Google Sheets & Forms

Adding a Google Sheets source

  1. Create your sheet in Data Integration / Google Sheets / In.

  2. Add a named range covering the entire data tab (header row + data).

  3. Update src/dbt/kipptaf/models/google/sheets/sources-drive.yml. Add a new entry under tables:

Variable Description
SOURCE_NAME Collection name for your source tables
SOURCE_TABLE_NAME Table name as it will appear in BigQuery
SHEET_URL Full URL of the Google Sheet (https://...)
NAMED_RANGE The named range defined in step 2
sources:
  - name: ...
    tables:
      ...
      - name: src_google_sheets__{SOURCE_NAME}__{SOURCE_TABLE_NAME}
        external:
          options:
            format: GOOGLE_SHEETS
            uris:
              - {SHEET_URL}
            sheet_range: {NAMED_RANGE}
            skip_leading_rows: 1
        meta:
          dagster:
            asset_key:
              - kipptaf
              - {SOURCE_NAME}
              - {SOURCE_TABLE_NAME}
  1. Stage the external source definition. See the dbt Development guide for details on using the VS Code task or terminal command.

  2. Create a staging model. A simple select * is the starting point — it surfaces unexpected schema changes. Add any calculated fields you need:

select
    *,
    spam + 1 as eggs,
from {{ source("{SOURCE_NAME}", "{SOURCE_TABLE_NAME}") }}
  1. Generate the properties file scaffold:
uv run dbt run-operation generate_model_yaml \
  --args '{"model_names": ["{STAGING_MODEL_NAME}"]}'

Save the output as ../properties/{STAGING_MODEL_NAME}.yml. Staging models inherit contract: enforced: true from dbt_project.yml, so every column must have a data_type:

models:
  - name: { STAGING_MODEL_NAME }
    columns:
      - name: column_name
        data_type: string # see BigQuery data type reference

See the BigQuery data type reference for valid type names.

  1. Build and validate:
uv run dbt build --select {STAGING_MODEL_NAME}

A successful build confirms the contract is satisfied and all column types are correct.

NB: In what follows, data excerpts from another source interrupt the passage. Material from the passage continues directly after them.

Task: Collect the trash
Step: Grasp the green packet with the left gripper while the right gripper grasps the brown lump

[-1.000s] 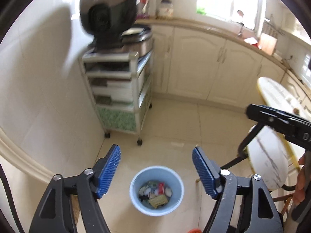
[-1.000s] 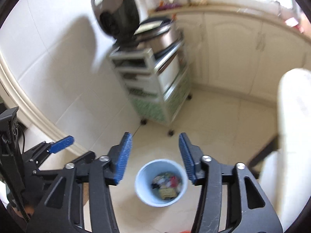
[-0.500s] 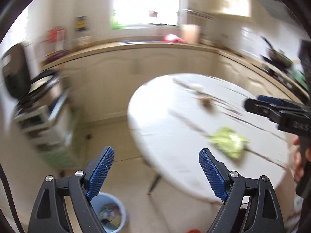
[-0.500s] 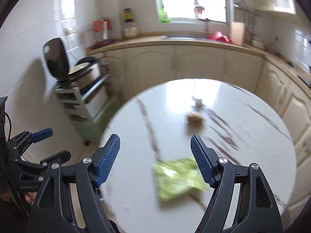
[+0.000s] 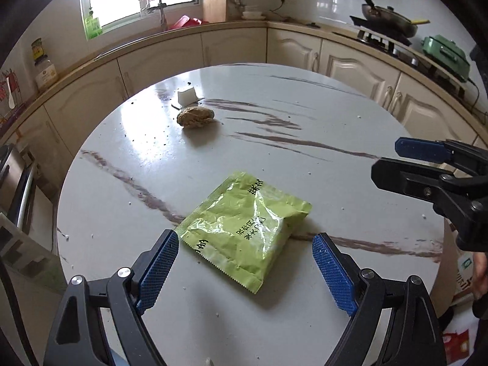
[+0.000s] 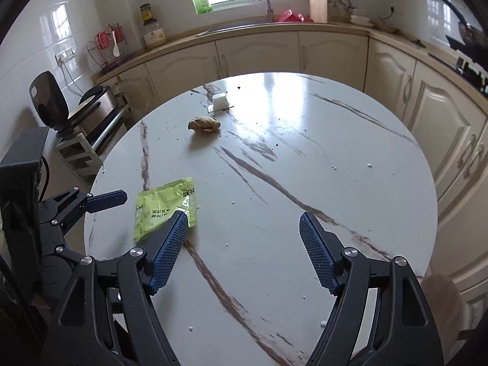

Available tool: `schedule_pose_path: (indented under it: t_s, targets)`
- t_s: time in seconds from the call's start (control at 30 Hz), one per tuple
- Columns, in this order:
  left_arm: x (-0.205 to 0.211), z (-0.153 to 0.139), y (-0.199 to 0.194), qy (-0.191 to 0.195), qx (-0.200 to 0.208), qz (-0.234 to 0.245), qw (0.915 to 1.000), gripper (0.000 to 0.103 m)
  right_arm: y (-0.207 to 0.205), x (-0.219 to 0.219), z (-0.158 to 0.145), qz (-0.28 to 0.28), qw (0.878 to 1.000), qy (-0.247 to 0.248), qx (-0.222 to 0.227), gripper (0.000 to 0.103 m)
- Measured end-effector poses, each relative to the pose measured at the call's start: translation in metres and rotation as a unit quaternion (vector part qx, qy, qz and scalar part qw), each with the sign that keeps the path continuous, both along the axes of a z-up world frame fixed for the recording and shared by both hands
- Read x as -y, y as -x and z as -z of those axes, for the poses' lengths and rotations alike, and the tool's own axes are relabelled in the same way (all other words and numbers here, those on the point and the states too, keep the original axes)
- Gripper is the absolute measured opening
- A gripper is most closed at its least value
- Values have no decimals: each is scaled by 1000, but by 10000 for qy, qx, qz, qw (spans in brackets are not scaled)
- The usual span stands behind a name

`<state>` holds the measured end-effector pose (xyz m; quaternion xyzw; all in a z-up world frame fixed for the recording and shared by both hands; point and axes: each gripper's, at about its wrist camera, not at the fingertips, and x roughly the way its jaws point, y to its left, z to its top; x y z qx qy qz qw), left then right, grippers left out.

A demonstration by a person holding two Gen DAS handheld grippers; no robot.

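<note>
A green snack packet (image 5: 244,228) lies flat on the round white marble table (image 5: 305,122); it also shows in the right wrist view (image 6: 161,207). My left gripper (image 5: 245,270) is open and empty, hovering just short of the packet. A brown crumpled lump (image 5: 195,116) and a small white cup (image 5: 186,96) lie farther back; in the right wrist view the lump (image 6: 205,124) lies in front of the cup (image 6: 220,102). My right gripper (image 6: 242,251) is open and empty over the table, to the right of the packet.
The table (image 6: 335,167) carries scattered crumbs. Cream cabinets (image 5: 238,45) and a counter curve behind it. A stove with a pan (image 5: 387,21) is at the back right. A trolley with a cooker (image 6: 91,103) stands left of the table.
Both grippers swung up from the blue trash bin on the floor to the tabletop. The green packet now sits close in front of my left gripper. Both stay open.
</note>
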<state>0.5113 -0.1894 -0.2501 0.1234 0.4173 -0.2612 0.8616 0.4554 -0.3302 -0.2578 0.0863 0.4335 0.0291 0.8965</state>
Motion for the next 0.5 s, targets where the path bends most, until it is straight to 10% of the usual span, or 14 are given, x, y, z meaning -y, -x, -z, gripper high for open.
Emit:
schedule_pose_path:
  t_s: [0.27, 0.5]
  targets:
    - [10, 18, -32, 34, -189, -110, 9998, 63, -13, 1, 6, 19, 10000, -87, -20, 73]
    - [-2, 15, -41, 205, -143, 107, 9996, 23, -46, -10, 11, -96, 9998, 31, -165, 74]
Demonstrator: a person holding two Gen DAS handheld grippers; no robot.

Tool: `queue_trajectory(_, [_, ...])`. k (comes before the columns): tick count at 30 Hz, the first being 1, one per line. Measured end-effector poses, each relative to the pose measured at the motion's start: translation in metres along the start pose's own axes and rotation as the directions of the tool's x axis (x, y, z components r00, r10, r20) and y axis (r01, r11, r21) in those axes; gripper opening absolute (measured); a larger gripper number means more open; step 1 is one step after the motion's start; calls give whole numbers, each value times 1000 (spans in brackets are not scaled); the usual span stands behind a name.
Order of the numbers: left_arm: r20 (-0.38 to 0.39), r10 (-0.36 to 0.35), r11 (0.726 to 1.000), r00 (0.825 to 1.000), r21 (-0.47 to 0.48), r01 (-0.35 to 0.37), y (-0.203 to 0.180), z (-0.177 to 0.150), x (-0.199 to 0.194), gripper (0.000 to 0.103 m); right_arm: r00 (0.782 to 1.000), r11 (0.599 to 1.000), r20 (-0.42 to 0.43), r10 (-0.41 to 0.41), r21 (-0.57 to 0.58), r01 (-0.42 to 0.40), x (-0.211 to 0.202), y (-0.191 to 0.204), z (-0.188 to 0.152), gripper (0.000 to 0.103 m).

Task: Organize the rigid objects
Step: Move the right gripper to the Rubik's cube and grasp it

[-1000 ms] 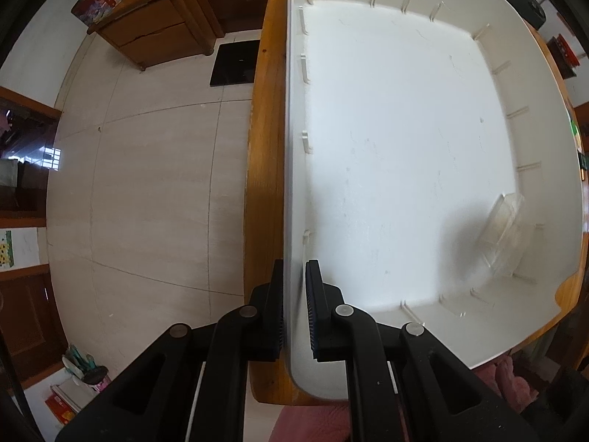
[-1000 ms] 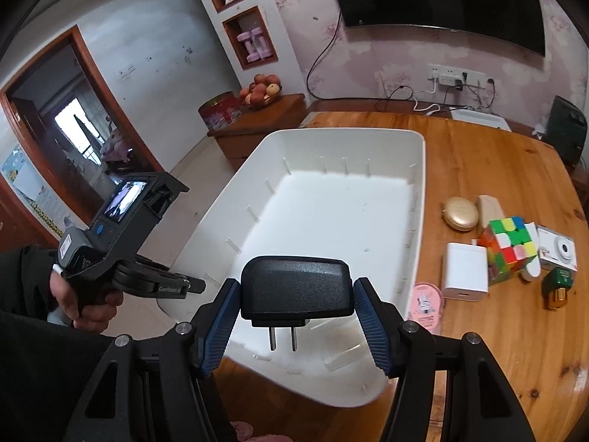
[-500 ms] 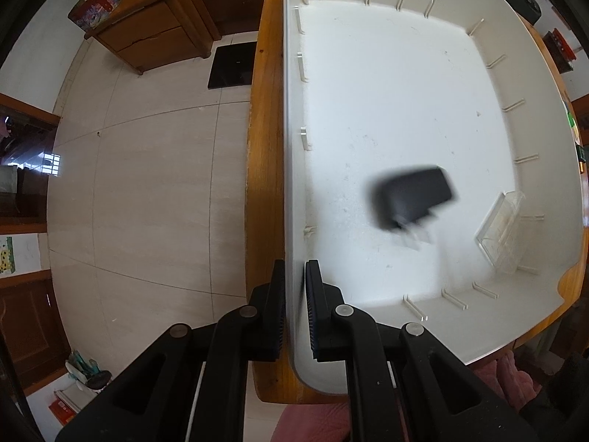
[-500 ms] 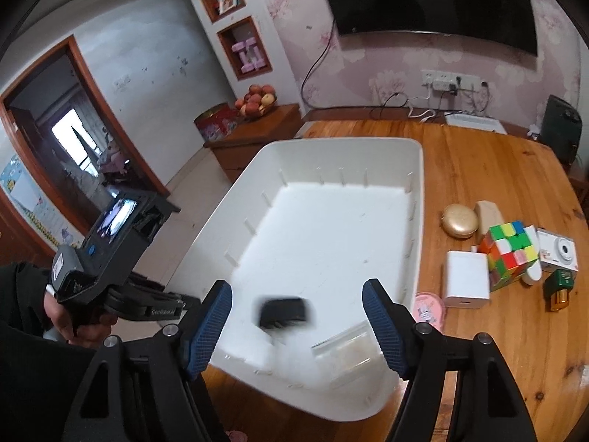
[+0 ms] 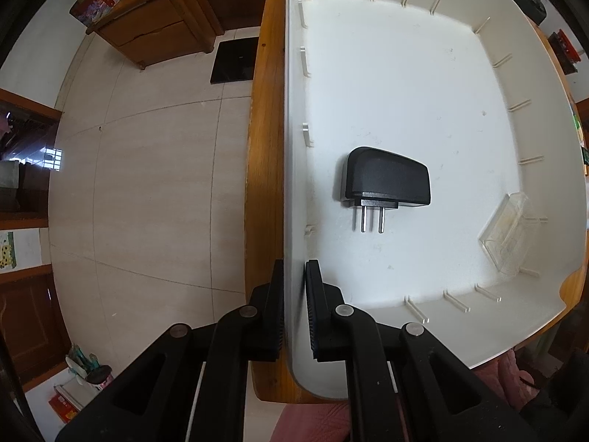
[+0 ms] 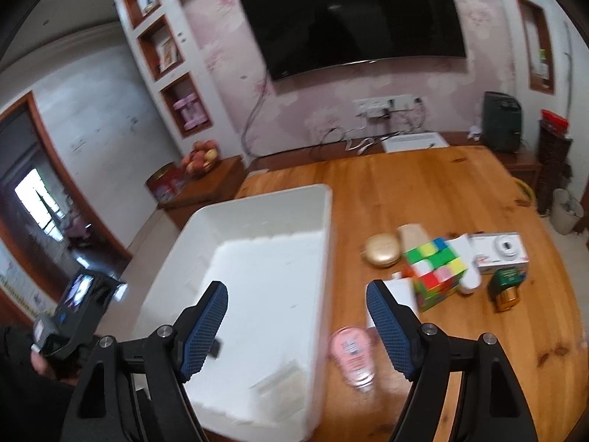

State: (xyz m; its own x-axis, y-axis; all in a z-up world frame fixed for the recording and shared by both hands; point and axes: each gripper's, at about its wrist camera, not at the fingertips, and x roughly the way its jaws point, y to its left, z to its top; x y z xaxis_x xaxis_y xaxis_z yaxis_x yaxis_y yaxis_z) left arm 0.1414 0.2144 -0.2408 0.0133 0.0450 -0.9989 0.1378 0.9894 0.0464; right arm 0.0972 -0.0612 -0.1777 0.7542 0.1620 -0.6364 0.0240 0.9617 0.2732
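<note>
A black plug adapter (image 5: pixel 386 184) lies flat on the floor of the white bin (image 5: pixel 405 73), prongs toward me. A clear plastic box (image 5: pixel 510 235) lies in the bin's near right corner. My left gripper (image 5: pixel 294 287) is shut on the bin's left wall. My right gripper (image 6: pixel 296 316) is open and empty, raised above the bin (image 6: pixel 235 243) and the table; the adapter (image 6: pixel 215 348) peeks out behind its left finger. On the table right of the bin sit a Rubik's cube (image 6: pixel 436 272), a white charger (image 6: pixel 399 294), a pink item (image 6: pixel 351 350) and a gold case (image 6: pixel 381 252).
A white camera (image 6: pixel 498 250) and a green-gold object (image 6: pixel 508 289) lie at the table's right. The wooden table (image 6: pixel 423 191) ends just left of the bin (image 5: pixel 265 147), with tiled floor below. A TV hangs on the far wall.
My right gripper opened and dropped the black adapter into the bin, where it now lies still. The right gripper then swung up and to the right. The left gripper kept its hold.
</note>
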Motion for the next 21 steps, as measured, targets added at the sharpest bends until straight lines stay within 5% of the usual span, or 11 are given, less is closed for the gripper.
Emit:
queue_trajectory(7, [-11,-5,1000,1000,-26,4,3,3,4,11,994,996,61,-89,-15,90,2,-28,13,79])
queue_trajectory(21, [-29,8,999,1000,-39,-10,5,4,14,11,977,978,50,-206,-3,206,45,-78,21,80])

Verifying changes against production

Power User's --defer mode automatically resolves unchanged upstream models to production. Build your modified staging model and downstream consumers will reference prod data for anything you haven't changed. See the dbt Development guide for details.

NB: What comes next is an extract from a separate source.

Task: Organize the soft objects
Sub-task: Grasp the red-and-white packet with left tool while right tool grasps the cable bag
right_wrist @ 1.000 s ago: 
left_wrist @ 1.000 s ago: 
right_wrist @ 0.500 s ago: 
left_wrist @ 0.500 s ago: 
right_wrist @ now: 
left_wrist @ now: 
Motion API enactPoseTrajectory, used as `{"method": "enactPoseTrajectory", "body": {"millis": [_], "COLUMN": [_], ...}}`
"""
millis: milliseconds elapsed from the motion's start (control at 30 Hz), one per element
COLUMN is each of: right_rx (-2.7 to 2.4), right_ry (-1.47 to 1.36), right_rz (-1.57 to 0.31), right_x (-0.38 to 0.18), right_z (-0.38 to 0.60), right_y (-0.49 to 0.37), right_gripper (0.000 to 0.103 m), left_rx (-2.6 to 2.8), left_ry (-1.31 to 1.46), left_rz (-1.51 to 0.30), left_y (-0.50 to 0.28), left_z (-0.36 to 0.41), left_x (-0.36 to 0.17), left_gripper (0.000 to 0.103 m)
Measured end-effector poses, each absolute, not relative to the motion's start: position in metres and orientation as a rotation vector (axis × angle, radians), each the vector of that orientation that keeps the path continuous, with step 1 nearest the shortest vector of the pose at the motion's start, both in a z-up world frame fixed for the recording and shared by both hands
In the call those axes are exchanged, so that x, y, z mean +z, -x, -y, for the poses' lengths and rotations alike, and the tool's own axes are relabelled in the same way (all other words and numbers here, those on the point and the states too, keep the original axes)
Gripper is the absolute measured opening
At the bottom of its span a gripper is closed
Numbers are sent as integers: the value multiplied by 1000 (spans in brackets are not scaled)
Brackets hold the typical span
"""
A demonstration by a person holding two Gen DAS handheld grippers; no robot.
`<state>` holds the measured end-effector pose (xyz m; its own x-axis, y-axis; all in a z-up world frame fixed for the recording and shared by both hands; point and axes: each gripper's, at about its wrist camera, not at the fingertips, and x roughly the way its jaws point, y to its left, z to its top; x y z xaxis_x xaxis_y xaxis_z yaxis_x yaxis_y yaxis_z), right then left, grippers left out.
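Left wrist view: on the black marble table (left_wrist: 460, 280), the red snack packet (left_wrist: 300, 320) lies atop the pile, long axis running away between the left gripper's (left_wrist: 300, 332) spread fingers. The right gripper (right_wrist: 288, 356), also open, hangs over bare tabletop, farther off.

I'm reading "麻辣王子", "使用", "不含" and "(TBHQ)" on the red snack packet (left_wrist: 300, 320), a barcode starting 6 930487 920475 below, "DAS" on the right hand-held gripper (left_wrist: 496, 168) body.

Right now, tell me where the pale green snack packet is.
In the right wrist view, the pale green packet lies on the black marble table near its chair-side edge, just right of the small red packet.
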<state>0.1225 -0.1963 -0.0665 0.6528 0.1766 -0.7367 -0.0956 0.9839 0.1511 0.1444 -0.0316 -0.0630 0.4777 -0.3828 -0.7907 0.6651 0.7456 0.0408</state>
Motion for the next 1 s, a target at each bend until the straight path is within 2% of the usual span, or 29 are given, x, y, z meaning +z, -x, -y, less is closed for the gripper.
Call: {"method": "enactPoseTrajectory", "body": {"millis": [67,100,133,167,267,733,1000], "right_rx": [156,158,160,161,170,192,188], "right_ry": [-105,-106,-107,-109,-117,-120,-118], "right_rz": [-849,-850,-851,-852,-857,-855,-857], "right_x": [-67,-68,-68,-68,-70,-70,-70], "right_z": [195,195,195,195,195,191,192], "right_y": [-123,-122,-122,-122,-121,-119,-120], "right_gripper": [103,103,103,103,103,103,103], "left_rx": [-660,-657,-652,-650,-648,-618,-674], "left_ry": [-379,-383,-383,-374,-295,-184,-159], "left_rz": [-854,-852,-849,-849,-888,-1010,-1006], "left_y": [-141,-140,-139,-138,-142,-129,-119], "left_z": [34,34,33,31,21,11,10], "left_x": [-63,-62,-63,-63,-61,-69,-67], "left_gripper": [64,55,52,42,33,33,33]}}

Updating a Google Sheets source

  1. Duplicate the tab you are modifying. Skip this step only if you are adding columns to the end of the sheet — inserting columns between existing ones will break production.

  2. Create a new named range using the same name with a suffix (e.g. _v2).

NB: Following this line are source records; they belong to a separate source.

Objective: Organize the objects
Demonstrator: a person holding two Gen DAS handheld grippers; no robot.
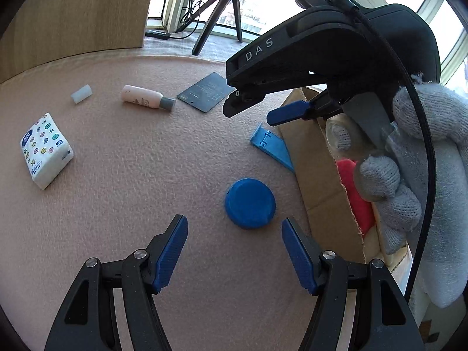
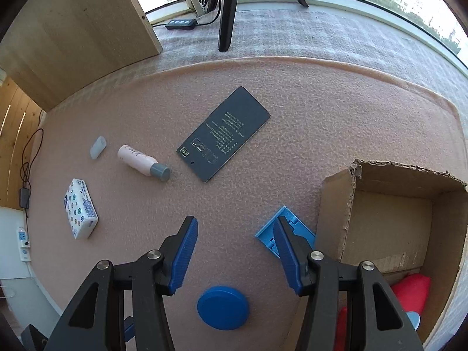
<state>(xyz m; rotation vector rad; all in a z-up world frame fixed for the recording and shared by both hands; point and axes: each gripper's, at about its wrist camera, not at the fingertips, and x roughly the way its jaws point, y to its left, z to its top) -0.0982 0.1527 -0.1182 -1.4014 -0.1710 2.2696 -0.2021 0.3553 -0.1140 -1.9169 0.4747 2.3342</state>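
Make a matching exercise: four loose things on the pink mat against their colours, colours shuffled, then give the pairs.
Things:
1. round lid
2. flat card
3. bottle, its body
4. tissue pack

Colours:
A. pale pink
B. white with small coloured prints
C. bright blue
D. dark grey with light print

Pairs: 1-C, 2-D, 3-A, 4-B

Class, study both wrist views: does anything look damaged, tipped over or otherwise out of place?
The pink bottle lies on its side on the mat. The cardboard box has a ragged, torn rim. Nothing is spilled.
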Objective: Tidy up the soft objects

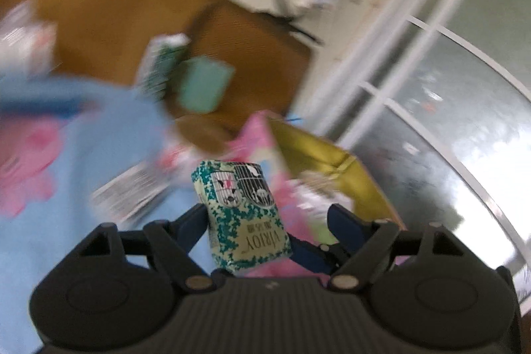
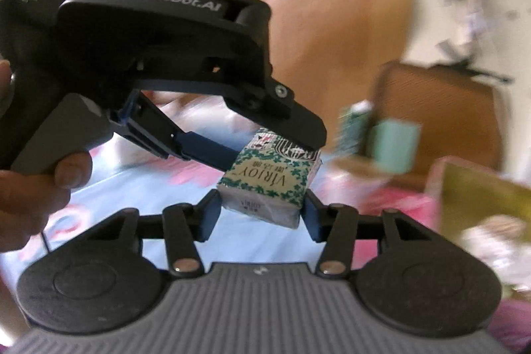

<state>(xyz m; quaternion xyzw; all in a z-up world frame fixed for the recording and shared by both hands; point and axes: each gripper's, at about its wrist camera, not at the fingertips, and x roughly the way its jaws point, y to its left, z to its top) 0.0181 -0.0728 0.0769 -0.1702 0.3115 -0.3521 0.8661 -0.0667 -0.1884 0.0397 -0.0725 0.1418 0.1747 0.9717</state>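
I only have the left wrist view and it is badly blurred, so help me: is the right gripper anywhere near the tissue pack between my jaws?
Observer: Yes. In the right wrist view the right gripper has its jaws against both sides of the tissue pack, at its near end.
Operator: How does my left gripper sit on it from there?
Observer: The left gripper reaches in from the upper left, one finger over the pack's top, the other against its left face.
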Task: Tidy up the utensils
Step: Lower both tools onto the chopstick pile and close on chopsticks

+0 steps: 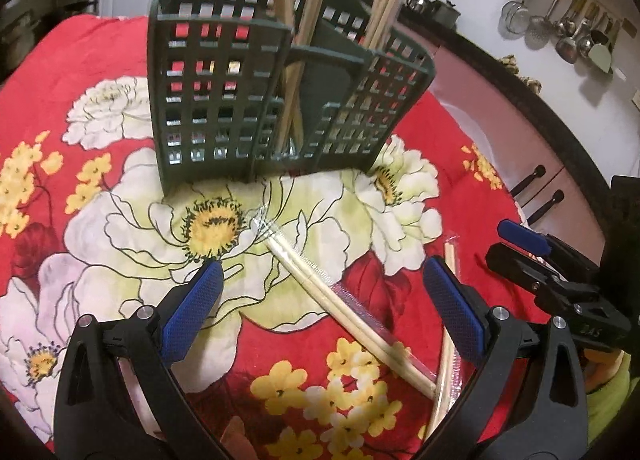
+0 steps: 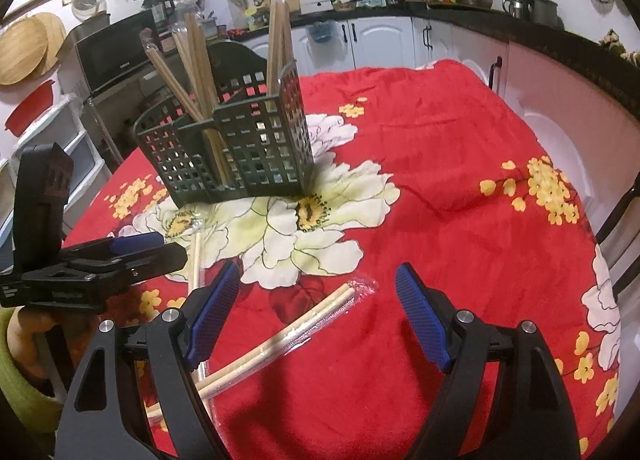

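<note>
Left gripper (image 1: 320, 300): jaws spread wide, nothing between the pads; poised over the near wrapped pair.
Right gripper (image 2: 318, 318): jaws likewise wide apart and empty, beside the second pair.
Wrapped chopsticks, pair A (image 1: 344, 308): lying diagonally on the floral tablecloth (image 1: 120, 188), in front of the holder and apart from it; its near end crosses pair B.
Wrapped chopsticks, pair B (image 2: 280, 336): flat on the cloth, clear sleeve end flared toward the right gripper.
Utensil holder (image 1: 224, 96): dark green lattice caddy, upright, already carrying several chopstick bundles (image 2: 192, 72) standing in its compartments.
Handling, judged: light, stiff wooden sticks; the plastic sleeve is probably slick and may slide on the pads.
Hold point, judged: mid-length, across both sticks, clear of the crossing; the soft cloth should let the pads sink under them.
Risk, judged: lifting one pair may drag the other.
</note>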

  3. Update src/dbt/kipptaf/models/google/sheets/sources-drive.yml — change sheet_range to the new named range.

  4. Make your changes to the end of the sheet. Columns can be rearranged after the PR merges.

  5. If you added or renamed columns, update the source YAML and the staging model's properties file with the new column definitions.

  6. Stage the updated source. See the dbt Development guide for details.

  7. Rebuild and verify the contract still passes:

uv run dbt build --select {STAGING_MODEL_NAME}

Adding a Google Form source

Google Forms feed data into Teamster via a linked Google Sheet (Forms automatically appends responses to a connected sheet). Once the response sheet exists, follow the Adding a Google Sheets source steps — the form sheet is treated identically to any other Google Sheet source.

The model config must include the google_sheet tag so Dagster assigns it to the correct asset group:

models:
  - name: stg_google_sheets__{source_name}__{table_name}
    config:
      contract:
        enforced: true
      tags: google_sheet
    columns: ...